> What you have to do:
Your copy should match the listing below word for word, with no images in it.

> Collected material:
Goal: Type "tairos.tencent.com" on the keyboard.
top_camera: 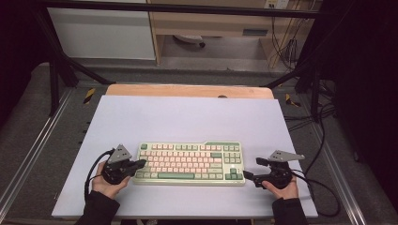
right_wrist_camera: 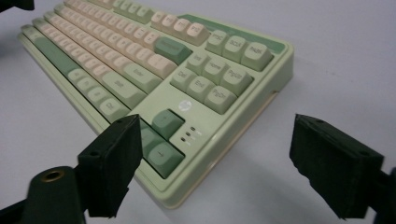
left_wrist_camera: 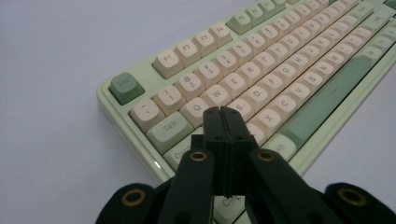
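1. A lab recording station: a pale mat-covered table (top_camera: 187,117) stands inside a black metal frame (top_camera: 178,8).
2. Behind the table, loose cables (top_camera: 286,47) hang by a wooden cabinet (top_camera: 211,23).
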Motion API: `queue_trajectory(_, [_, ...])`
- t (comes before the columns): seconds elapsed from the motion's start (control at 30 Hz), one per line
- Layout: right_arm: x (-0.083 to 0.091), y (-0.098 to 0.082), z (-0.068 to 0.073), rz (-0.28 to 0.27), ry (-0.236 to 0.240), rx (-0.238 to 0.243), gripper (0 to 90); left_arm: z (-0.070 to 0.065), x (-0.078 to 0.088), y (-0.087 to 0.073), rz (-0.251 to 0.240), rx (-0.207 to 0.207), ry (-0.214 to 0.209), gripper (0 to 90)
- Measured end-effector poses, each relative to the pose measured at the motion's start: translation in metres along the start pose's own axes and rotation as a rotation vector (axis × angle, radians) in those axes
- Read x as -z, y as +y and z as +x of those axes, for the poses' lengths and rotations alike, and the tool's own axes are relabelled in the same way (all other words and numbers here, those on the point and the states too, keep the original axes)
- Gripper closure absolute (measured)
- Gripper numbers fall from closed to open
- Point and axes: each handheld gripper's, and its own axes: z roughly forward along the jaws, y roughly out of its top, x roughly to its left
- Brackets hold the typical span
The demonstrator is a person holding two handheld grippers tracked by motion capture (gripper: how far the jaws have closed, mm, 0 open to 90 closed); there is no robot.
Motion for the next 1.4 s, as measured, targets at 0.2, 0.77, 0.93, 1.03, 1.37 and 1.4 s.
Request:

> The answer:
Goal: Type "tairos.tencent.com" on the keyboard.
top_camera: 
right_wrist_camera: 
left_wrist_camera: 
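1. A lab recording station: a pale mat-covered table (top_camera: 187,117) stands inside a black metal frame (top_camera: 178,8).
2. Behind the table, loose cables (top_camera: 286,47) hang by a wooden cabinet (top_camera: 211,23).
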Motion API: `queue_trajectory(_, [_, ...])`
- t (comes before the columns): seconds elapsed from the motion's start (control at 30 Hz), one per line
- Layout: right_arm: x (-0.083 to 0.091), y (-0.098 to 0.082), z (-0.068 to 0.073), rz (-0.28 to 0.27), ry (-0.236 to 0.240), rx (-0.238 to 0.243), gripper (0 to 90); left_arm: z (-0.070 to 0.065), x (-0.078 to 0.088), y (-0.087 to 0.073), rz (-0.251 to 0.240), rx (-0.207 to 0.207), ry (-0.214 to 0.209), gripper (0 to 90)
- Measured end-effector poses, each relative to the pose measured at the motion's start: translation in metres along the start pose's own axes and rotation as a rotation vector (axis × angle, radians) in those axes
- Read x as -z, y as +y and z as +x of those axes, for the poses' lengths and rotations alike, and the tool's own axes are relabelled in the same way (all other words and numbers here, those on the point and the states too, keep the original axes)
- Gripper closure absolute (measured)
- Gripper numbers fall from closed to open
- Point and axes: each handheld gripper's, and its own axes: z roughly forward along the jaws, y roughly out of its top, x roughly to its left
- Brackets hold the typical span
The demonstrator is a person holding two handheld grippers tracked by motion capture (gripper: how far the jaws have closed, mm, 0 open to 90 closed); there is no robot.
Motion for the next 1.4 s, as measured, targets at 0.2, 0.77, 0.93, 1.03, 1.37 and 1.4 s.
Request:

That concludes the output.